**Exercise**
Your answer should consist of the lines in the listing that hold "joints".

**Data**
- - -

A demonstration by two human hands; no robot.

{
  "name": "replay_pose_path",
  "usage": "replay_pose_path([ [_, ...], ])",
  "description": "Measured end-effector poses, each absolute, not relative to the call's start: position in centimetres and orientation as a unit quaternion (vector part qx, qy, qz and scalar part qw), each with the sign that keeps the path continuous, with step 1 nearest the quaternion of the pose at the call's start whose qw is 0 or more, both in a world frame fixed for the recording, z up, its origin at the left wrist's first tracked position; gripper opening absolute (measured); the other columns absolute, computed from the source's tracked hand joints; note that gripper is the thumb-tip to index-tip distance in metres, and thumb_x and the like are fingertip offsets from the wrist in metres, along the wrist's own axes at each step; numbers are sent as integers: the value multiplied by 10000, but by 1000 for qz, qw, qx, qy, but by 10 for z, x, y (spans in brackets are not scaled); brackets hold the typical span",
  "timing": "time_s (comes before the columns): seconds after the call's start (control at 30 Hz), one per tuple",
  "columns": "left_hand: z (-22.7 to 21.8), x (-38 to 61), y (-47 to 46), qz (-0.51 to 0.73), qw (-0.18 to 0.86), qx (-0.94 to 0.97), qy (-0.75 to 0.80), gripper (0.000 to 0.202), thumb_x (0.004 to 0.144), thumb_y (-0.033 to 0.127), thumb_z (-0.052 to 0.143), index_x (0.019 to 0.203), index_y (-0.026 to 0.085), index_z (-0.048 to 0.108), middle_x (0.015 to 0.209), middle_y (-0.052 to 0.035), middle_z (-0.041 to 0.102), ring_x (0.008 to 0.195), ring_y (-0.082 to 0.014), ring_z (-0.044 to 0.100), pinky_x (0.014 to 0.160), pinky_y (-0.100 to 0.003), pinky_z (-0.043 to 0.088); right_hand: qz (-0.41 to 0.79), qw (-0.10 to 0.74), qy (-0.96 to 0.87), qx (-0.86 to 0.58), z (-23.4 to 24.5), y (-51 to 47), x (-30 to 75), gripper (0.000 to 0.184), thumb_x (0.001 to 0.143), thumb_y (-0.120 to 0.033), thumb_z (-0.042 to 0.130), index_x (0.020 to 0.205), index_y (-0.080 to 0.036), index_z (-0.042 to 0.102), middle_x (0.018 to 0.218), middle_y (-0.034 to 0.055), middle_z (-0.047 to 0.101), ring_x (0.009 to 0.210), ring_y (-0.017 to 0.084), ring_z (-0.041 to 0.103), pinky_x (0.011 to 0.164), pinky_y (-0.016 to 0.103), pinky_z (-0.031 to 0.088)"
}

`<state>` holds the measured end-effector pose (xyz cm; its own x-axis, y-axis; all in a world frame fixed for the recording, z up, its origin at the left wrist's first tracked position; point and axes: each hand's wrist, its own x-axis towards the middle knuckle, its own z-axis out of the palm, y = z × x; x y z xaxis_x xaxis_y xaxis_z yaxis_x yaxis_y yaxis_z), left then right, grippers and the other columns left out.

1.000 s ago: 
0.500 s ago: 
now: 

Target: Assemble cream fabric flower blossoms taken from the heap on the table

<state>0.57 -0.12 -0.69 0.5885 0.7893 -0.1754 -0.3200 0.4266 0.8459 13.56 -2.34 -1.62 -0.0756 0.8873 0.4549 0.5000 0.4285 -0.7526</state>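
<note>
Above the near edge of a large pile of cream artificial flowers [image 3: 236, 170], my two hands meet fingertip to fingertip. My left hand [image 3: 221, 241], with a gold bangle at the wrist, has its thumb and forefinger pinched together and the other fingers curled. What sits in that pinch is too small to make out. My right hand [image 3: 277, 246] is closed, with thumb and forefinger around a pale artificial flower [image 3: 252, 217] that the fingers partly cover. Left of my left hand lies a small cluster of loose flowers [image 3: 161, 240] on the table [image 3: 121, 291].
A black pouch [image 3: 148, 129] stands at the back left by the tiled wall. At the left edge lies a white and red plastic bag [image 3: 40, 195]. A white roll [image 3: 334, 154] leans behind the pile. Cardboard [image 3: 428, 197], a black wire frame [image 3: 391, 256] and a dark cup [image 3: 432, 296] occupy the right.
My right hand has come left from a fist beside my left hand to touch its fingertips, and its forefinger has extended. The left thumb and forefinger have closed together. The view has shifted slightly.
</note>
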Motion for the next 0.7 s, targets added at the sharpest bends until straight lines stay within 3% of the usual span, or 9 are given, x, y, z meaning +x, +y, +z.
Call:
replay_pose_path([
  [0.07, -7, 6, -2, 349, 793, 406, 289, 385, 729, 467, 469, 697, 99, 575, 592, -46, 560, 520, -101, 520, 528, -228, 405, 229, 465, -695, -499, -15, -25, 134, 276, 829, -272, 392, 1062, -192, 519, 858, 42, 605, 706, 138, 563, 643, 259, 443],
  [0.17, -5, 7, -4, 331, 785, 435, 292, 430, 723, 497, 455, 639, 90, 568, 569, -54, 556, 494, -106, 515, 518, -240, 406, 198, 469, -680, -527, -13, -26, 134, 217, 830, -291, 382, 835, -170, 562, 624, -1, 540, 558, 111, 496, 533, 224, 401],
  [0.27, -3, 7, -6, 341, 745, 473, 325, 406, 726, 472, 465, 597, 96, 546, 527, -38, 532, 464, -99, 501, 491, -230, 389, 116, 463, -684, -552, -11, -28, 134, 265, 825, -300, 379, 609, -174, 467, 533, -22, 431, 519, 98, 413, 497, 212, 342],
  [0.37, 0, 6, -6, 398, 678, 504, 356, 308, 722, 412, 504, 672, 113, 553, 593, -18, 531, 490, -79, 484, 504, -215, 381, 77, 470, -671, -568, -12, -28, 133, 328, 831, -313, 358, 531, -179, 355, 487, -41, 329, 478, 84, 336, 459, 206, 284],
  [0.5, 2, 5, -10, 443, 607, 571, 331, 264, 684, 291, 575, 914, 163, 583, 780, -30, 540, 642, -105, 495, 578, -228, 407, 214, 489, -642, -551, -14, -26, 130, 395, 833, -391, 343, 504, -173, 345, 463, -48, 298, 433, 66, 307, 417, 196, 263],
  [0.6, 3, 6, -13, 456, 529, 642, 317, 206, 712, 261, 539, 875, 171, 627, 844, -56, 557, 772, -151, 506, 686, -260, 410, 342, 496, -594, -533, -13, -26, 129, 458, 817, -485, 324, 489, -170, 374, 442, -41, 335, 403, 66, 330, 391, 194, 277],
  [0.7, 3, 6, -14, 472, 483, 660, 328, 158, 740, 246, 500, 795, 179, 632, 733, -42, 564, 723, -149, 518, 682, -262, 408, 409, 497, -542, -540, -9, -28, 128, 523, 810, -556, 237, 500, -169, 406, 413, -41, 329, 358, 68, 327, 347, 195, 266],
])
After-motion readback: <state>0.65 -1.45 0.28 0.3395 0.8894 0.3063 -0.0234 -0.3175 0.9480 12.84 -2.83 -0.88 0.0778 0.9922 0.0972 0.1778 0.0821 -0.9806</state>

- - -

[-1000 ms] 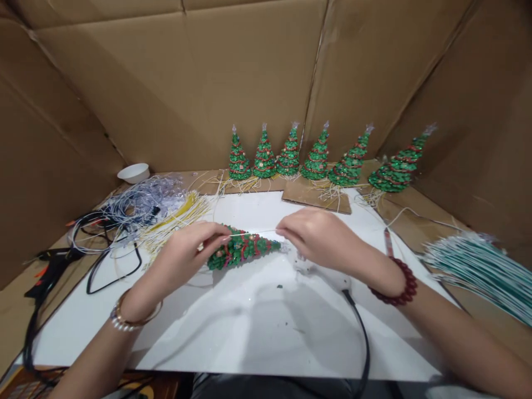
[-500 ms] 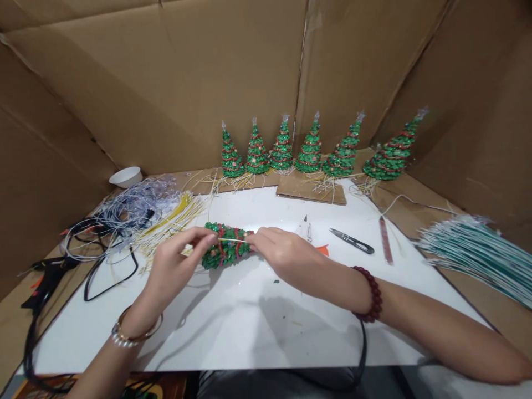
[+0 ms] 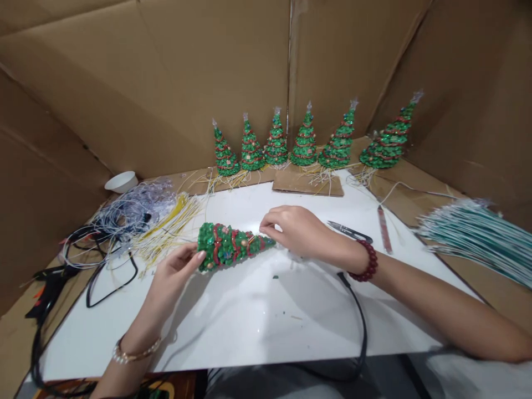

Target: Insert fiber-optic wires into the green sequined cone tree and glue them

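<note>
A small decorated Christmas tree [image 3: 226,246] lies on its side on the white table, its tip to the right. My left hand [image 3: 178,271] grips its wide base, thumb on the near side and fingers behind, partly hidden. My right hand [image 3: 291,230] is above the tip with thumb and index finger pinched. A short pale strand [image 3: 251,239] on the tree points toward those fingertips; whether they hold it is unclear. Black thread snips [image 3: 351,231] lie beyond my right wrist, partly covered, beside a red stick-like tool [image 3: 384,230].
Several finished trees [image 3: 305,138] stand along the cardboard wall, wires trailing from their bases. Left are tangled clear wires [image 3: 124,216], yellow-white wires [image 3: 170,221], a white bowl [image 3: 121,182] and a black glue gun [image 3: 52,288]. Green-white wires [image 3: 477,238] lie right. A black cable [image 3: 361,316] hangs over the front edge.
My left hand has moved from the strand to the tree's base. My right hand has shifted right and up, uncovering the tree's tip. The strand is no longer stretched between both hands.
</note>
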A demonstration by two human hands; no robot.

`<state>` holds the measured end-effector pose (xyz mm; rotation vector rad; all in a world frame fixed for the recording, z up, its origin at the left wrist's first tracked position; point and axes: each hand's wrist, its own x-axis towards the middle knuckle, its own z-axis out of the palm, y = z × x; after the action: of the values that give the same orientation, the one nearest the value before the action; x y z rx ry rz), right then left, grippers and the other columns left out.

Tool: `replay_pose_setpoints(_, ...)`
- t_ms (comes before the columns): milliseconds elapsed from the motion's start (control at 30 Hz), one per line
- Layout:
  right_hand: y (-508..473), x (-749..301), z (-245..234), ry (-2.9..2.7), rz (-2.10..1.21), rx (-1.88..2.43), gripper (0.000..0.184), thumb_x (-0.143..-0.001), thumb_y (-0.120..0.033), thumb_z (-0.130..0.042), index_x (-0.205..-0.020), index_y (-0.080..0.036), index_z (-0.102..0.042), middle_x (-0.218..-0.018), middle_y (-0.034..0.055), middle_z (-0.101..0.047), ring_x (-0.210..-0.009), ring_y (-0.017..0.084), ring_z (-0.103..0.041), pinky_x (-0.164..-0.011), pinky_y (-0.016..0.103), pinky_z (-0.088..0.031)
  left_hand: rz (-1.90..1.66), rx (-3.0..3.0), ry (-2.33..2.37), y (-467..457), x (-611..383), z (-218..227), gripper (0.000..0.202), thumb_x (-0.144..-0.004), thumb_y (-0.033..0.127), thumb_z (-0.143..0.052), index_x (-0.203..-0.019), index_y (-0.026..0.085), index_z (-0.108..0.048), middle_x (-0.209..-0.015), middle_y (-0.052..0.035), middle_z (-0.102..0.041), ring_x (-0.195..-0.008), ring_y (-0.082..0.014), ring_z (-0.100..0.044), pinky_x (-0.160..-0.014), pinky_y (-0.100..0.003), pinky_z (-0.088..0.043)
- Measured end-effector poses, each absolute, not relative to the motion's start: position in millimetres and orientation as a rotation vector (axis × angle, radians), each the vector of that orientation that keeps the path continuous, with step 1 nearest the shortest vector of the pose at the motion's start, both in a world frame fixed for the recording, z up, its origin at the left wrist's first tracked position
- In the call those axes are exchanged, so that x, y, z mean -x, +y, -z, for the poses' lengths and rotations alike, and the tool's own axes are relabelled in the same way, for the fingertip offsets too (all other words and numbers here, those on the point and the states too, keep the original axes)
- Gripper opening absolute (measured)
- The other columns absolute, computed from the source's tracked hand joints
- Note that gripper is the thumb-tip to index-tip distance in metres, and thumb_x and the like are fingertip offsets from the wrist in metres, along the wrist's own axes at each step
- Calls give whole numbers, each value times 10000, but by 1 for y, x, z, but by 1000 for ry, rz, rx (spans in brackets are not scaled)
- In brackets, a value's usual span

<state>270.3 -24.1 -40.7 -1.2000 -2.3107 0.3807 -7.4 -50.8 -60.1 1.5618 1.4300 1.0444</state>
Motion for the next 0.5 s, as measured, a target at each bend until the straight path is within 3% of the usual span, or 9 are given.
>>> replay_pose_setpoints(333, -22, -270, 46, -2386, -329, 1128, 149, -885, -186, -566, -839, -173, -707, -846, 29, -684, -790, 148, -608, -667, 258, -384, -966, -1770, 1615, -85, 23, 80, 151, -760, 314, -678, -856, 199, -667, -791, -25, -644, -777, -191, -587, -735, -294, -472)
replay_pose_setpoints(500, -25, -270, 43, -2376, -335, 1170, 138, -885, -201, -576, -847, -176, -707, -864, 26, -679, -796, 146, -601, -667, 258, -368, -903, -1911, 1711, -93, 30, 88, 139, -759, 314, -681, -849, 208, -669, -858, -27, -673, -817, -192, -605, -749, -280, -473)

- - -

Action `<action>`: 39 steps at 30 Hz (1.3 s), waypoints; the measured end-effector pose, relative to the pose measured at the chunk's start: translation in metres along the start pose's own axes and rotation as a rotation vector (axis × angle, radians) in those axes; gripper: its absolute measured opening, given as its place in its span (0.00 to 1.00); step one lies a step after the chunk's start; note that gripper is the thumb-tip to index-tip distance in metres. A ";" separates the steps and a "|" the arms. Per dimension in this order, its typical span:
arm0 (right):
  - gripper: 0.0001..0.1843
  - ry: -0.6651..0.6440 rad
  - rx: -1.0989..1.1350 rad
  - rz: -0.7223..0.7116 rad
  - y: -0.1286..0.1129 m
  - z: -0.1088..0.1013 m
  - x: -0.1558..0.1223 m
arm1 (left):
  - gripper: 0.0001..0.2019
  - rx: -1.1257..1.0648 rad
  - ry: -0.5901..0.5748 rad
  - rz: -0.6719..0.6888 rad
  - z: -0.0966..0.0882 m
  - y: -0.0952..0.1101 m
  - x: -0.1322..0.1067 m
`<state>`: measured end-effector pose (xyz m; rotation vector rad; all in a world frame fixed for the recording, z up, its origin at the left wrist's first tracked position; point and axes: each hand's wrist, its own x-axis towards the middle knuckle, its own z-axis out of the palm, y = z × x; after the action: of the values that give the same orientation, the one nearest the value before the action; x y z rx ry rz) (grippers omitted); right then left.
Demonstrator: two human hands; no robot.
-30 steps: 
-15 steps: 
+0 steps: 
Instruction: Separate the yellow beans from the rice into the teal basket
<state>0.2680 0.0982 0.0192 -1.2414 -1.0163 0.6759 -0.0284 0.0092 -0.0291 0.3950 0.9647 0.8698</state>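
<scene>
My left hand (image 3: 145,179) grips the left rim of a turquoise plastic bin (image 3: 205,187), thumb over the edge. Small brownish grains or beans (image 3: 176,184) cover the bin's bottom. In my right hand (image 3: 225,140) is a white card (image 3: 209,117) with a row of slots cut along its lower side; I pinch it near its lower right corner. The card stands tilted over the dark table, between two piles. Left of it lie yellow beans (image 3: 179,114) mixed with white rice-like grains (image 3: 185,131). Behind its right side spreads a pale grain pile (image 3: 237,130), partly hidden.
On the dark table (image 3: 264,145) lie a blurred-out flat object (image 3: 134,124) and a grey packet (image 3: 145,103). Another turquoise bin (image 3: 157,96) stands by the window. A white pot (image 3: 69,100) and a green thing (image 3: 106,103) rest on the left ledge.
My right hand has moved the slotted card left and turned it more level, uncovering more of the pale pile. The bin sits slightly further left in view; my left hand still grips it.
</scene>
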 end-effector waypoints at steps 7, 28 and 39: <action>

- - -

**Reply to the task**
  "description": "Measured end-effector poses, each absolute, not relative to the call's start: position in centimetres and orientation as a unit quaternion (vector part qx, qy, qz and scalar part qw), each with the sign that keeps the path continuous, with step 1 nearest the quaternion of the pose at the call's start whose qw is 0 or more, both in a world frame fixed for the recording, z up, its origin at the left wrist's first tracked position; gripper opening absolute (measured); the other columns absolute, computed from the source's tracked hand joints; note that gripper is the thumb-tip to index-tip distance in metres, and thumb_x and the like are fingertip offsets from the wrist in metres, along the wrist's own axes at each step; numbers are sent as integers: the value multiplied by 10000, but by 1000 for qz, qw, qx, qy, but by 10 for z, x, y (spans in brackets are not scaled); brackets hold the typical span",
- The other columns absolute, computed from the source's tracked hand joints

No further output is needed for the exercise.